Tuesday, September 1, 2015

Blazers and Pins

As I write this post, I am sitting in a hotel room in San Francisco. Tomorrow my family and I will wake up at 4:00 in the morning to catch a hotel shuttle to the airport, where I will catch my flight to Detroit, then Rome, and finally Trieste where I will meet my host family in person after 24 hours of planes and airports. Emotions in the hotel room are running high, and I can't imagine what it will be like tomorrow morning as our sleep deprived brains try to understand the reality of my departure.
But that's not what this post is about....the antics of my departure are for another time. This post is about blazers and pins!

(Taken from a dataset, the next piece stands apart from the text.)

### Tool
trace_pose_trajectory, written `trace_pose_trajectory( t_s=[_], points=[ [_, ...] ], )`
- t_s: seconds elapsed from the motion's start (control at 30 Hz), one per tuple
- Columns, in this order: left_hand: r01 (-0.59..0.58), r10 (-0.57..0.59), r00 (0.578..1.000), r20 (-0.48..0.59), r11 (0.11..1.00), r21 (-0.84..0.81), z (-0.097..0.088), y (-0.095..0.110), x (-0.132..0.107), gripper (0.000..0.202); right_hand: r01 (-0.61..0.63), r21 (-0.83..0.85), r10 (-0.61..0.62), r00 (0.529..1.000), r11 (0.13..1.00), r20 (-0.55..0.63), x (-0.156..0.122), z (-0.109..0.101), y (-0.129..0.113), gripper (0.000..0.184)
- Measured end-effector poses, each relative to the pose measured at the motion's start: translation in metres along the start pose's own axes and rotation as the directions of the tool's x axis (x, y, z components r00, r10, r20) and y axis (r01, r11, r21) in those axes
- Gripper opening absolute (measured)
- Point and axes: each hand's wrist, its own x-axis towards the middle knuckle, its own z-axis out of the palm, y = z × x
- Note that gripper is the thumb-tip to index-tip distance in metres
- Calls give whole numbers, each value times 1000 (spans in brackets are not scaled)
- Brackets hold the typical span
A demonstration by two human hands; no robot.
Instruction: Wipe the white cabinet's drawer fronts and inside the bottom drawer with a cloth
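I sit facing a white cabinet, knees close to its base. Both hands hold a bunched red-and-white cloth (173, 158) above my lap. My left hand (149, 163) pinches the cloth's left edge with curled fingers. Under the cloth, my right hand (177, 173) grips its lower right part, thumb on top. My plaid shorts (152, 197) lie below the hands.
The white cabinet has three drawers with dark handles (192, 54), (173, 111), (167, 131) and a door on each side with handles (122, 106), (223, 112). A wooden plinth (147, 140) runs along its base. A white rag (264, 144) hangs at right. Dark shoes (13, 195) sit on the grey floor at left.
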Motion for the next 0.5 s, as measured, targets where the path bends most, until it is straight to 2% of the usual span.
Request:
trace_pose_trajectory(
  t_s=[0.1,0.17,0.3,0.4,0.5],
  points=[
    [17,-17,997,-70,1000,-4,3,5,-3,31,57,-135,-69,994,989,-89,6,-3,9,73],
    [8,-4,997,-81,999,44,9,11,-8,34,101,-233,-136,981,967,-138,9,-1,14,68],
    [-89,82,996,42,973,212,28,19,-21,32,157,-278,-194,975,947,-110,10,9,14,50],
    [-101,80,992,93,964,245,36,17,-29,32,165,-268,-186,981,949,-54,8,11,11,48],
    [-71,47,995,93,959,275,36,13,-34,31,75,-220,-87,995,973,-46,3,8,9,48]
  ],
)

Every RYE student is required to make, buy, or somehow obtain 100-300 pins which somehow represent their home town/state/country. I decided to make my pins out of pressed pennies from a pressed penny machine which I discovered at the "One Log House" near Garberville.

So one sunny afternoon my dad and I drove up to Garberville armed with rolls of pennies and quarters, and spent a solid hour pressing 250 pennies assembly-line style. Once the pennies were pressed, I glued on pin backings to each penny, turning the novelty souvenir into a pin!
The three designs of pennies that I pressed and made into pins.

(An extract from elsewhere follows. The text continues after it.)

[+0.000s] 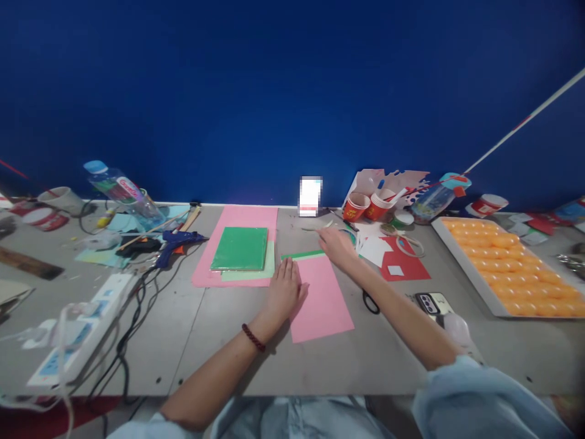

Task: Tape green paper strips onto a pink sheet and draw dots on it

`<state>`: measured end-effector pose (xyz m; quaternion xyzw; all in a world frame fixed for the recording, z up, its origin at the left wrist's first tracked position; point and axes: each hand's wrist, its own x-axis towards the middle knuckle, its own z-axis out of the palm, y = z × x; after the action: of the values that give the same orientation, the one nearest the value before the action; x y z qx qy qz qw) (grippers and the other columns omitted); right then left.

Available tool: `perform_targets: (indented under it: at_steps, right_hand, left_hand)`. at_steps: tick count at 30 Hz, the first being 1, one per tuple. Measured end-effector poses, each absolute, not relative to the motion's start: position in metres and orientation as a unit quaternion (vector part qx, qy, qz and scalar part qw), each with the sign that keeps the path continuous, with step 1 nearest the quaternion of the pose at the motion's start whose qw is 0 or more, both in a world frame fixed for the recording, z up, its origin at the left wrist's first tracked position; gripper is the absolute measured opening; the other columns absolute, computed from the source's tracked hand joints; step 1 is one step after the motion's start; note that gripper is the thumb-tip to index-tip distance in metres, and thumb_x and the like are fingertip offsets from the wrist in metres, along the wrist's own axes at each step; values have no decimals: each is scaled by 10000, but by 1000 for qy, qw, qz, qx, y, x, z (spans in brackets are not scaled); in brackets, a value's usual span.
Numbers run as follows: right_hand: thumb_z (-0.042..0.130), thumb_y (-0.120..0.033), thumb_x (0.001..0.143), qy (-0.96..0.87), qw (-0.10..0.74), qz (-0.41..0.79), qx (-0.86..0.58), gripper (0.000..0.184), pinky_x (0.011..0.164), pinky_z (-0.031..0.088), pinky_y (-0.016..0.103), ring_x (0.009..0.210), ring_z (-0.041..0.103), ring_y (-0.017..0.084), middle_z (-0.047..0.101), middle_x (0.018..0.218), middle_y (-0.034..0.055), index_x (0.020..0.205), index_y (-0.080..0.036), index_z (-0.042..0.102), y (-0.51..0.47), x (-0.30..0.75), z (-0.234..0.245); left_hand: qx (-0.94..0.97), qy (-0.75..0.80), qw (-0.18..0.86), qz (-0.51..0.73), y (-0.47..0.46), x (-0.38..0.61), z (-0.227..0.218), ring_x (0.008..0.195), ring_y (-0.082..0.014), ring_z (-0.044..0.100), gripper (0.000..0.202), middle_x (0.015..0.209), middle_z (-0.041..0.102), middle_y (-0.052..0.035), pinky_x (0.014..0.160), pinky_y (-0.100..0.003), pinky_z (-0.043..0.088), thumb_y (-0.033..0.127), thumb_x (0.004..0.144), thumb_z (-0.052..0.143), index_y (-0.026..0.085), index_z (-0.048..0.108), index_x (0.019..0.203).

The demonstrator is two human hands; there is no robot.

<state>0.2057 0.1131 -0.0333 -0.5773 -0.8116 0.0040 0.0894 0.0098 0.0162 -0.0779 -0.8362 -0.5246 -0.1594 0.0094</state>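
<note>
My left hand lies flat, fingers stretched out, on the upper left edge of a pink sheet of paper. A narrow green strip shows along the sheet's top edge. At the top right corner of that sheet is my right hand, its fingers bent towards a thin slender object. Whether the fingertips grip that object is too small to tell. To the left, a green pack of paper rests on a light green sheet and a larger pink sheet. A black scissors-like handle shows beside my right forearm.
Left are a blue glue gun, a power strip with cables and a tilted bottle. A lit phone stands against the wall. Right are red paper cups, red paper, another phone and a tray of orange balls.
</note>
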Motion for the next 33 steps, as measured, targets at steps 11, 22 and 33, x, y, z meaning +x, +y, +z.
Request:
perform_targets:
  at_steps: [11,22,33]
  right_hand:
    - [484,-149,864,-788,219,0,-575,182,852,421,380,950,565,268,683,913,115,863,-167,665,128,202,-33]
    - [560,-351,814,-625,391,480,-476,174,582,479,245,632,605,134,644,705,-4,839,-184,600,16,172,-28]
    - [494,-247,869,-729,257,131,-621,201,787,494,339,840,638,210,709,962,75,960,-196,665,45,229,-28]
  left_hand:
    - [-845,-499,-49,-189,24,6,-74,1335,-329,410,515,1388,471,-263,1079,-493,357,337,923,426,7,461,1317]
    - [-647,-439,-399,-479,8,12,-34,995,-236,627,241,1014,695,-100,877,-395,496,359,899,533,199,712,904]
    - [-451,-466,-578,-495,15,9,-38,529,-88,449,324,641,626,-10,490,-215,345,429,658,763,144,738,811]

So what does an exchange student do with all of these pins, you may ask? In addition to pins, every RYE student gets a blazer, which, in the case of the USA, is navy blue. Then, whenever two RYE students meet, they exchange pins which go on their blazers. Many students also collect pins as souvenirs from events that they go to and places they see, and some students go above and beyond by tacking non-pin items such as banners, license plates, and other souvenirs onto their blazers with the help of safety pins. The blazers quickly become heavy, cumbersome, and full of wonderful memory tokens.

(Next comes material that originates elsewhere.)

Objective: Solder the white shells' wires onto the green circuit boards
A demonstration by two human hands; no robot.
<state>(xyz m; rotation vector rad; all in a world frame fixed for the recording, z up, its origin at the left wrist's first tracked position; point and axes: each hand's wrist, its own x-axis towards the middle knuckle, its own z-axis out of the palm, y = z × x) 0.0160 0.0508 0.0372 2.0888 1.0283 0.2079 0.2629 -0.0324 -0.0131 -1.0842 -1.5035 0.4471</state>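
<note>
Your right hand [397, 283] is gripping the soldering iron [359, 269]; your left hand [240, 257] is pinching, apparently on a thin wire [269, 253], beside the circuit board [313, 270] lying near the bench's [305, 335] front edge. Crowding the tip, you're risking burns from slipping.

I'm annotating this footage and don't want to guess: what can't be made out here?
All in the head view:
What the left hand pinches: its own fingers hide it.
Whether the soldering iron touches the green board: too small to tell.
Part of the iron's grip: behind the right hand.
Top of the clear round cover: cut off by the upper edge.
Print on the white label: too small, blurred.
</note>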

I have been lucky enough to meet both the 2014/2015 inbounds to our area, as well as the 2015/2016 inbounds, and I have been able to trade pins with many of them. Thus, even though I have yet to leave the country, my blazer is already baring the trademark chaos of a RYE student. I was also extremely lucky to receive over 25 beautiful rotary-themed pins which have sufficiently filled out my blazer from Terri Clark, a rotarian in my host club. Thank you so much Terri!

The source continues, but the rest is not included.